Every line of the records below that holds the word "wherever" should be copied out.

Dataset records:
______________________________

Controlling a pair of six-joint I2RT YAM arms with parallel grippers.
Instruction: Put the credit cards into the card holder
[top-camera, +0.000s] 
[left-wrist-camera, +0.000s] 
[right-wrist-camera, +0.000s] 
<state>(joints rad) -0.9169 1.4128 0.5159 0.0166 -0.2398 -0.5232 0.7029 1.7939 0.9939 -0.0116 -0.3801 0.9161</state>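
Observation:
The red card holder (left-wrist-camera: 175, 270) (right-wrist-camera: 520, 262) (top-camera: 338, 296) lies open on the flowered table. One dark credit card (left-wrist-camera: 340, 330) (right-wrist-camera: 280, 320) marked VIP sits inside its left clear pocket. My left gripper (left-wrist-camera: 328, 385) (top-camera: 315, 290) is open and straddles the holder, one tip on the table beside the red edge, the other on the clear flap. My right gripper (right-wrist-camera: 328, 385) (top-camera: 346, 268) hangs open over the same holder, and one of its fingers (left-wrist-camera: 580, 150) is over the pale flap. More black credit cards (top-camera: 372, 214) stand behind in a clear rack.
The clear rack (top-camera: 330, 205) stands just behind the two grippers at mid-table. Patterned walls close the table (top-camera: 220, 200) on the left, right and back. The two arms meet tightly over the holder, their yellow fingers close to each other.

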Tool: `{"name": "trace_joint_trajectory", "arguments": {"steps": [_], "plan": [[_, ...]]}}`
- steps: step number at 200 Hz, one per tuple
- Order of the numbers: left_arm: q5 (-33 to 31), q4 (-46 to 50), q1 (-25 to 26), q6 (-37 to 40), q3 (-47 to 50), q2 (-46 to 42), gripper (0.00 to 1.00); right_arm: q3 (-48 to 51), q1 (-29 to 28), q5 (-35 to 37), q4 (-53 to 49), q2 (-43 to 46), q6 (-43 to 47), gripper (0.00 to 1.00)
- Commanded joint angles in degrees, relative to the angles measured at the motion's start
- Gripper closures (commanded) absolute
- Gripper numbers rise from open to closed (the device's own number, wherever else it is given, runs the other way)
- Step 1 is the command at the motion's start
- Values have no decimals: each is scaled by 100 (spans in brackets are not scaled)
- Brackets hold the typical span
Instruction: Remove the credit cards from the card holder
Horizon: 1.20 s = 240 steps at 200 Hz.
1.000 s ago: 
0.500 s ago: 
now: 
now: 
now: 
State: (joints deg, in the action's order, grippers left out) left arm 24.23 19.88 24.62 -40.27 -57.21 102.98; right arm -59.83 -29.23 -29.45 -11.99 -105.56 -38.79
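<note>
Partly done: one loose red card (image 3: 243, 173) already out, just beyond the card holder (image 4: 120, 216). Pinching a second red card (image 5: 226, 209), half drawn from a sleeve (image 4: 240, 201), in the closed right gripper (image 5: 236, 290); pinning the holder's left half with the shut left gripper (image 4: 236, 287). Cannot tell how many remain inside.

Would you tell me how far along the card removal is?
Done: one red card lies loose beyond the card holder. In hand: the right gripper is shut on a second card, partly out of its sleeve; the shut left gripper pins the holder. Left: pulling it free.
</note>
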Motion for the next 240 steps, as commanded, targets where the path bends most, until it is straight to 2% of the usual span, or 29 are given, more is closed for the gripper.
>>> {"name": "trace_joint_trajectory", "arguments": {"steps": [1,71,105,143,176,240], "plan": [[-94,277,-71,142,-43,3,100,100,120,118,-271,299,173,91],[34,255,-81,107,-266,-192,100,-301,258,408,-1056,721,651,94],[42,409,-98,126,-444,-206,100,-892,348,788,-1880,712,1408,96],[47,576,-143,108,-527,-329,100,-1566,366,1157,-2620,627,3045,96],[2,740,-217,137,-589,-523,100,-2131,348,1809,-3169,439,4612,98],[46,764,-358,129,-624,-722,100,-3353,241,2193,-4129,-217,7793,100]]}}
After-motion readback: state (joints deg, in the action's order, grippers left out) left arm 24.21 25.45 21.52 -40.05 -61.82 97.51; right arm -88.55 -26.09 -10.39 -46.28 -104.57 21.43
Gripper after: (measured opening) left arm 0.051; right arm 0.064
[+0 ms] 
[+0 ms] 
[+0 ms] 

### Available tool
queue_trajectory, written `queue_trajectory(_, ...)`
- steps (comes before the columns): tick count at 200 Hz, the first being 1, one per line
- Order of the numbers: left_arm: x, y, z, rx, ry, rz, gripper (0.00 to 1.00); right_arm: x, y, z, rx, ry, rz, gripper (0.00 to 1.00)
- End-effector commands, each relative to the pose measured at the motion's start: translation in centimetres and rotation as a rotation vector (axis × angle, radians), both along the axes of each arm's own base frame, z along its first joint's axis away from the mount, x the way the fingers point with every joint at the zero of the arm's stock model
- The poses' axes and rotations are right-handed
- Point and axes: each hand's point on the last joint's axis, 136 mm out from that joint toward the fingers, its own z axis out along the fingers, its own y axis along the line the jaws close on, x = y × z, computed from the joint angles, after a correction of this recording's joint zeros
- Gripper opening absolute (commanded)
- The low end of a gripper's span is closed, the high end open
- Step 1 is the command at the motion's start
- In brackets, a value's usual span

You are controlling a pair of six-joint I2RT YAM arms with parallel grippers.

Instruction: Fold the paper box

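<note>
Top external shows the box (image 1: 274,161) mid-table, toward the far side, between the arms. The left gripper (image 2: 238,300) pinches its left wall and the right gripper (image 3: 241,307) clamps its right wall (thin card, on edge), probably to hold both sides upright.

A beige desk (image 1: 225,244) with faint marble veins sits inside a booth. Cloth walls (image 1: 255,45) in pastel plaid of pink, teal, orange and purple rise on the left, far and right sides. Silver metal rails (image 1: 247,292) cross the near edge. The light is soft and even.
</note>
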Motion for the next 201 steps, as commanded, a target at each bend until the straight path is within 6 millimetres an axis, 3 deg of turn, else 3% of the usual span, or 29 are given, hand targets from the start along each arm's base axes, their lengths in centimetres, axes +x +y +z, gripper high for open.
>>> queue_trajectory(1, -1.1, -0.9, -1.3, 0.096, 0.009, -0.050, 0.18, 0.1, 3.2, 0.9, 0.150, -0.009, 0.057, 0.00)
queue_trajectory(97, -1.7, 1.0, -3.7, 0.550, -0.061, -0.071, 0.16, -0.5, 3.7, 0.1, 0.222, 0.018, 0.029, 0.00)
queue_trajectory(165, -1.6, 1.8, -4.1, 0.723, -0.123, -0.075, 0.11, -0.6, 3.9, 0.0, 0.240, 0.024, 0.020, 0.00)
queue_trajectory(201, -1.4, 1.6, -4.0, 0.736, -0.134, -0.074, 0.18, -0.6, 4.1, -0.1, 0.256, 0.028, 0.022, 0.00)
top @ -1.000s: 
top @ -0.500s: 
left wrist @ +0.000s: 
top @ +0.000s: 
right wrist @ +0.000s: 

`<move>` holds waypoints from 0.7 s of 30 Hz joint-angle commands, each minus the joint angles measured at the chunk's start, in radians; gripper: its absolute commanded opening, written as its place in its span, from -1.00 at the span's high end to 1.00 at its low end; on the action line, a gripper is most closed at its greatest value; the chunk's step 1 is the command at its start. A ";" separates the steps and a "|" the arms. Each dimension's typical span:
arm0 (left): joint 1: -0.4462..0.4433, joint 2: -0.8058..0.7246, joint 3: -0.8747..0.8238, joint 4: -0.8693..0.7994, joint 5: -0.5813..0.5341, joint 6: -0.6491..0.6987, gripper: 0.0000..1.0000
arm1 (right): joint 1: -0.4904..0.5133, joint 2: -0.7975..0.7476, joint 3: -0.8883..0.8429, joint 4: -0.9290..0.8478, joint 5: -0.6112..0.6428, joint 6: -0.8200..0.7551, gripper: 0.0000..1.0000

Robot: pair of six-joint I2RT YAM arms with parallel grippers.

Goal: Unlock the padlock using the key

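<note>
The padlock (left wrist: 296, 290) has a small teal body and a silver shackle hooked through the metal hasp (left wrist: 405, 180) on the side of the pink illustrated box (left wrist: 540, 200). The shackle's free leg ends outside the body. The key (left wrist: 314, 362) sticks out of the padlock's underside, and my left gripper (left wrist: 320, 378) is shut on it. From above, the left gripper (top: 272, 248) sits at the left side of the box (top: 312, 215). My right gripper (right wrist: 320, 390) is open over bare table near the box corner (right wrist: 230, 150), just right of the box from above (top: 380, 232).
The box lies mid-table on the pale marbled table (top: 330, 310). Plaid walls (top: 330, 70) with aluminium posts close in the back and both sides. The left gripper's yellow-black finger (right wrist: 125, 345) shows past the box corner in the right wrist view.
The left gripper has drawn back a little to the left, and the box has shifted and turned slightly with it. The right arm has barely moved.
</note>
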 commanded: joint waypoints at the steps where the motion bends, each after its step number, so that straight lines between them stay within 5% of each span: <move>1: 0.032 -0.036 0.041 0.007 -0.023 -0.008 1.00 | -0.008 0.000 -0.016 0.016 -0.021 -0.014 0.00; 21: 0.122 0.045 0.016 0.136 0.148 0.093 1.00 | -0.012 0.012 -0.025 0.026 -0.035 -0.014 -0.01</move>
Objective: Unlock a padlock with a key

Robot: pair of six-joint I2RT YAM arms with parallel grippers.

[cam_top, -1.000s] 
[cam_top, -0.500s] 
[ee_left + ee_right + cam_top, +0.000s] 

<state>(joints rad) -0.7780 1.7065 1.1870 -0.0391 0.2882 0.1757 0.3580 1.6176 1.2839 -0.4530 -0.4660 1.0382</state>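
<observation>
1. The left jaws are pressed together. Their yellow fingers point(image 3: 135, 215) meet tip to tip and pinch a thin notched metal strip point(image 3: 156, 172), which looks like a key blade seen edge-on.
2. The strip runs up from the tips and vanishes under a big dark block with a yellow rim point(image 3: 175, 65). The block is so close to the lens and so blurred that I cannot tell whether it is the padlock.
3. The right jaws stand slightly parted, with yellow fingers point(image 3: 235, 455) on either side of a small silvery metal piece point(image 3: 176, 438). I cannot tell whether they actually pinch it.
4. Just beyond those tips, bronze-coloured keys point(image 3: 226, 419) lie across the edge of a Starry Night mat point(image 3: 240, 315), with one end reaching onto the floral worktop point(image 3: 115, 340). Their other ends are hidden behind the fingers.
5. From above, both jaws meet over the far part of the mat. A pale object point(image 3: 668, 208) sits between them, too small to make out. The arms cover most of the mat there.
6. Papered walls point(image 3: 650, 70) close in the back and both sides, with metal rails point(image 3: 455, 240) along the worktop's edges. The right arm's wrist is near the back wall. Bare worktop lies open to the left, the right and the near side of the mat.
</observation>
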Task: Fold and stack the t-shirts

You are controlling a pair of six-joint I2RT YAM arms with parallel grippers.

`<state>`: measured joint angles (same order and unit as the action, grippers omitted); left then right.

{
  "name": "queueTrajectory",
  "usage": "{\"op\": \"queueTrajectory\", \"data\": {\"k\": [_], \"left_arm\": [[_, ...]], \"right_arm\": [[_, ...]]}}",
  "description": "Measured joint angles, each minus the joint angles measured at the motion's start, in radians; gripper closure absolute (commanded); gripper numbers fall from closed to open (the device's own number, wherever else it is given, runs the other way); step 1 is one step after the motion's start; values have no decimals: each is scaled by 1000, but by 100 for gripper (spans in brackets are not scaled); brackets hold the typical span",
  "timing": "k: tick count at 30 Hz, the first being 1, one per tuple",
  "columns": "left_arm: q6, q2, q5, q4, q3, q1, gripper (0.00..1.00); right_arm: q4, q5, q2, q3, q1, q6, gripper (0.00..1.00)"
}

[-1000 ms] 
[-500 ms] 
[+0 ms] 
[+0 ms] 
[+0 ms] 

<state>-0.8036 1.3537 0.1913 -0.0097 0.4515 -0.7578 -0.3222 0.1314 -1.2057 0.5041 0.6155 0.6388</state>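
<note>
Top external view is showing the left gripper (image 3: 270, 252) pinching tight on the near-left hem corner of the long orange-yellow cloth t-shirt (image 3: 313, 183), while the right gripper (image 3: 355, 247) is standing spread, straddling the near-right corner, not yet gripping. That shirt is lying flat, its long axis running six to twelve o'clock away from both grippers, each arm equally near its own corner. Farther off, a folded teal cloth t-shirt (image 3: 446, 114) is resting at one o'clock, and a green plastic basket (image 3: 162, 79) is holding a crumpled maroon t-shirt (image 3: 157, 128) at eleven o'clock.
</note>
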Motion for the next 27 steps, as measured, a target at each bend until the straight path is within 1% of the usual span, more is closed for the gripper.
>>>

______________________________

_Output below_.
- Gripper numbers rise from open to closed (the device's own number, wherever else it is given, runs the other way)
  "description": "Measured joint angles, each minus the joint angles measured at the motion's start, in radians; gripper closure absolute (commanded); gripper numbers fall from closed to open (the device's own number, wherever else it is given, runs the other way); step 1 is one step after the motion's start; values have no decimals: each is scaled by 1000, but by 100 for gripper (spans in brackets are not scaled); brackets hold the typical span",

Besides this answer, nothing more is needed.